Berliner Boden

« Berliner Boden », une œuvre de Reinhard Roy dans le building administratif de la Kreditanstalt für Wiederaufbau à Berlin, ne se comprend que dans le contexte de l’œuvre complète de l’artiste. Le sol est 10 mètres de large et 14 mètres de long. L’artiste l’a carrelé en marbre vert, 55 x 80 cm, avec des cercles orange dans les points d’intersection. Le diamètre est 30 cm. Les surfaces rectangulaires en marbre avec leur madrure claire sont en travers par rapport à la longueur de l’espace. Un ruban en marbre cercle la surface, qui en tant qu’élément autonome se distingue des parois latérales, des portails et des entrées. À travers cette délimitation, elle souligne le caractère pictural de l’œuvre. Les réflexions des murs sur le sol verni produisent un effet particulier. 

Le système à la trame provoque l’abolition ou du moins la relativisation des différences entre une zone en haut, qu’on considère comme positive et la zone de base en bas, qui est pesante, et la division en parts considérés comme clos ou ouverts. Ces phénomènes de la psychologie de la forme jouent un rôle important dans la peinture conventionnelle. Sans eux il n’y aurait pas de composition, ils constituent un équilibre entre les poids contradictoires et la délimitation logique du tableau vers l’extérieur. Selon le motif il y a des accents thématiques, des parties nécessaires et par contre des parties aléatoires, qui n’ont pas d’importance particulière. 

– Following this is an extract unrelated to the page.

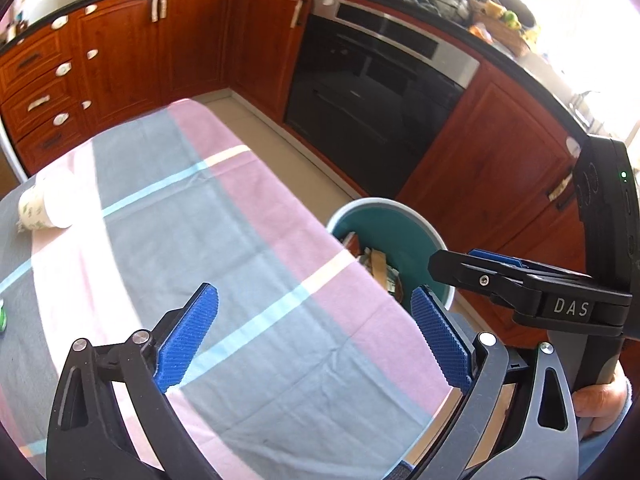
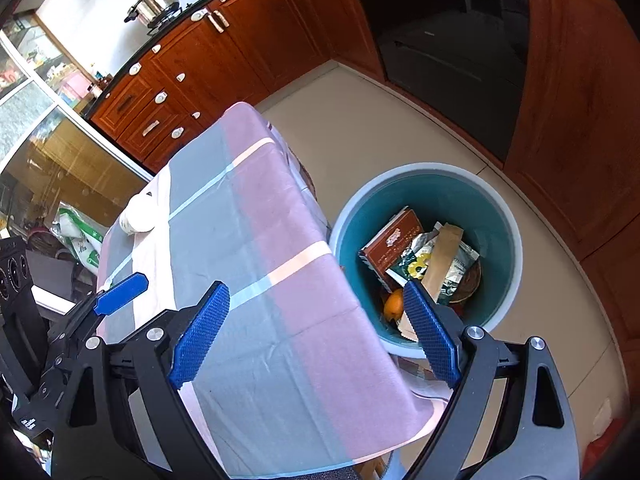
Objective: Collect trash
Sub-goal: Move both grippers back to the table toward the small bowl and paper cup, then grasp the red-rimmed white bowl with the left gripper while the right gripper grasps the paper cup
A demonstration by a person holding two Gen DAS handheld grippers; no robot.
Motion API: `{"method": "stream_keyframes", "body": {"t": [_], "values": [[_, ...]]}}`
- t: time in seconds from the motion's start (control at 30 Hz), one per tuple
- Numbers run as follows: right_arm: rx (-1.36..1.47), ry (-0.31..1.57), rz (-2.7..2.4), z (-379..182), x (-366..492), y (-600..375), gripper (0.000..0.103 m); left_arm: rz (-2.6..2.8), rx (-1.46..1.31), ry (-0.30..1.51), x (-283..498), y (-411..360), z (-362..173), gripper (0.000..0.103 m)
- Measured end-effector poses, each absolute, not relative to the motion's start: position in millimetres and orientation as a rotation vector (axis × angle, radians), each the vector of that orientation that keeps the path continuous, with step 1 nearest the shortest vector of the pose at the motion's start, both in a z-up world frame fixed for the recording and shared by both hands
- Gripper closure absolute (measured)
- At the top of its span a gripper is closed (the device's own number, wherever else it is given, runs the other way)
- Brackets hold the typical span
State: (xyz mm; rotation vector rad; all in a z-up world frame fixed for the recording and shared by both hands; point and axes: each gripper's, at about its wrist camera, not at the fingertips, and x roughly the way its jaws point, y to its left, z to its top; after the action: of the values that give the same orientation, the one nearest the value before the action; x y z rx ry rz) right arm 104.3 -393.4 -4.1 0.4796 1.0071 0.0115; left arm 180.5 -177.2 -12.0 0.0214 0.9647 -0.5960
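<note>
Fingers [image 1: 188,336] on both grippers spread wide, nothing held, up over the bench [image 1: 240,280].

The left gripper [image 1: 316,340] and right gripper [image 2: 316,336] hang above the near end of the checked cloth. The teal bin [image 2: 496,204] sits on the floor just beside the bench, with a brown box [image 2: 390,242], foil wrappers and an orange [image 2: 394,304] inside. A paper cup [image 1: 48,204] lies tipped on the bench, well apart from the bin.

Black hand-held gripper [image 1: 314,340]; blue knurled pads [image 1: 188,338]; silver screws; "DAS" marking.
</note>
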Motion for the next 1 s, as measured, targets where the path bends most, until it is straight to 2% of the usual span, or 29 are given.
{"method": "stream_keyframes", "body": {"t": [0.27, 0.47, 0.73, 1.0], "values": [[0.38, 1.018, 0.106, 12.9, 136.9, -311.7, 0.018, -0.472, -0.105, 0.954, 192.4, -84.0, -9.6, 0.004], [0.188, 1.027, 0.234, 15.2, 174.5, -220.1, 0.018, -0.333, -0.198, 0.953, 210.5, 4.0, -15.8, 0.004], [0.085, 1.092, 0.364, -9.6, 223.5, -118.7, 0.018, -0.151, -0.303, 0.992, 235.0, 112.9, -40.4, 0.004], [0.057, 1.1, 0.45, -25.6, 281.9, -62.0, 0.019, 0.002, -0.37, 1.016, 262.1, 193.6, -67.4, 0.004]]}}
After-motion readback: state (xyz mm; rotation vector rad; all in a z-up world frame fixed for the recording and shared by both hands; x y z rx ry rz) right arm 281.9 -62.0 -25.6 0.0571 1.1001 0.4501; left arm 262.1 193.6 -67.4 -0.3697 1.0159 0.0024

Chez Roy, chaque point a le même poids. La surface est sans limites aux marges avec l’intention d’une étendue, elle peut se perpétuer au-delà du tableau. Sa structure géométrique est décisive. Ce ne sont pas les effets de profondeur de la perspective centrale ni l’opacité qui sont importants dans ce contexte, mais la frontalité extrême et la transparence des surfaces.

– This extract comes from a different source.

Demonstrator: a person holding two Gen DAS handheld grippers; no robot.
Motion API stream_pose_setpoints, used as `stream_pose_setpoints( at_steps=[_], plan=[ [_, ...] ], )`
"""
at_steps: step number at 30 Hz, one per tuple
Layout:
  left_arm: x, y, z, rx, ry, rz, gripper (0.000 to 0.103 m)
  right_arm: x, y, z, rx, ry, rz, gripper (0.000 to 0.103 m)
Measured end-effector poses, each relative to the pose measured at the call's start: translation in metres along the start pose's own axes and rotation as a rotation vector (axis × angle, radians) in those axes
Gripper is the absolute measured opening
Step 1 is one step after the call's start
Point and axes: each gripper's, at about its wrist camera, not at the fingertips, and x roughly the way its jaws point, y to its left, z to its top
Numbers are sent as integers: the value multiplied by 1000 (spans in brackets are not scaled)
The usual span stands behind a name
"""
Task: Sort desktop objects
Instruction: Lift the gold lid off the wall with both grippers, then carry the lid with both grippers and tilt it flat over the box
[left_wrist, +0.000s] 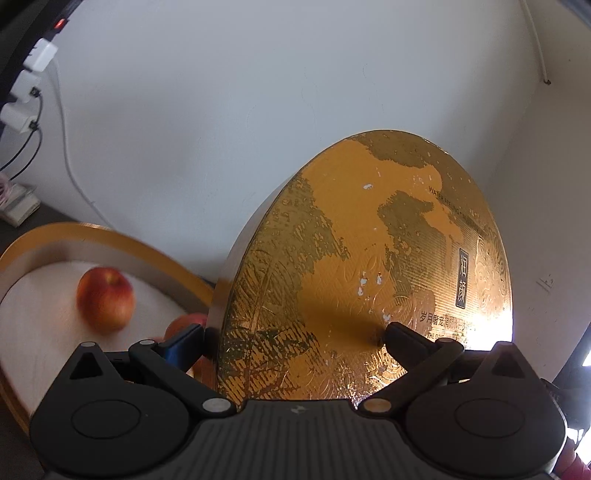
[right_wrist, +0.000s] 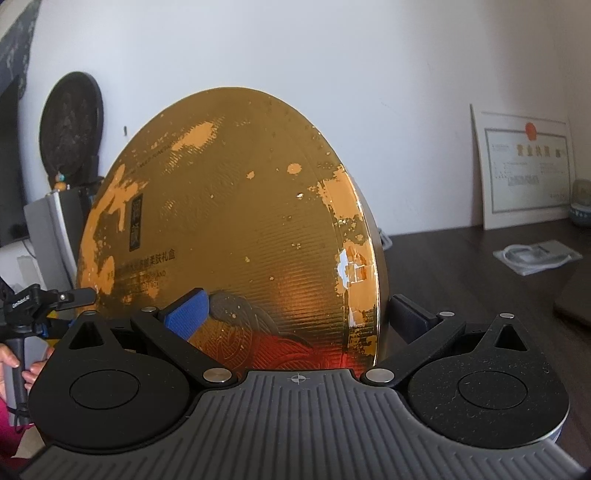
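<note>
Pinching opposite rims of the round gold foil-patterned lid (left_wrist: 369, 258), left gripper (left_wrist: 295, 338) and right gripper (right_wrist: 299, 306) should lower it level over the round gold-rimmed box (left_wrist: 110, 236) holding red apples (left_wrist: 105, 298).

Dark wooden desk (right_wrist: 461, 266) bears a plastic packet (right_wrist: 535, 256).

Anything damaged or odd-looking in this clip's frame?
Yes. The round gold lid, clamped on edge between the left gripper and right gripper, has worn foil: patchy orange areas and white chips near its rim. The open box holds apples.
</note>
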Motion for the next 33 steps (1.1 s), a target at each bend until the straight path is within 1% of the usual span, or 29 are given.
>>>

Par sa situation spatiale, le « Berliner Boden » marque une modification rigoureuse du concept artistique de Reinhard Roy. Le changement de la perspective verticale de ses tableaux vers l’horizontal ouvre de nouvelles possibilités et de résultats différents. La position du spectateur a complètement changé. Il peut marcher sur la base, qui en même temps est le fond du tableau. Le visiteur se trouve au milieu du tableau et non plus devant celui-ci. Il ne voit plus le plan comme une entité d’un seul point de vue, mais il fait quasiment partie de l’œuvre, qui change inlassablement, lorsque le spectateur passe à travers l’espace. Il ne voit que des extraits, la totalité du sol se compose d’éléments visuels et conceptuels. Cela vaut pour la perception en général. La réalité ne se perçoit pas d’un seul coup, mais graduellement, la plus grande partie en restant invisible. La distribution des points, leur distance et leur volume par rapport à la surface déterminent la densité des trames et par là l’apparence de l’œuvre en général. Reinhard Roy a créé plusieurs œuvres avec une trame, large comme celle-ci, qui implique une certaine légèreté. À la différence de ses tableaux avec des plans en couleurs tramées et des couches de couleur, la couleur dans cette œuvre-là joue un rôle particulier. Dans son œuvre « Berliner Boden », la frontalité se transforme en profondeur perspective, conforme à notre manière de percevoir les choses. Dans l’espace, les objets se diminuent et se modifient par la distance. Ainsi, les cercles deviennent des ovales, à l’exception de ceux qu’on voit directement du haut, la surface se compose de proximité et de distance, selon le point de vue du spectateur, l’homogénéité du sol est purement conceptuelle, elle n’a pas d’équivalent dans la perception. Une simultanéité dans la présence des parties comme dans le vertical n’est plus possible. L’étendue de la surface vers l’extérieur est limitée par le ruban en marbre. C’est la différence de cette œuvre par rapport aux autres œuvres de Roy et en même temps sa relation avec elles qui renvoient à d’autres formes de réalisation dans son concept artistique.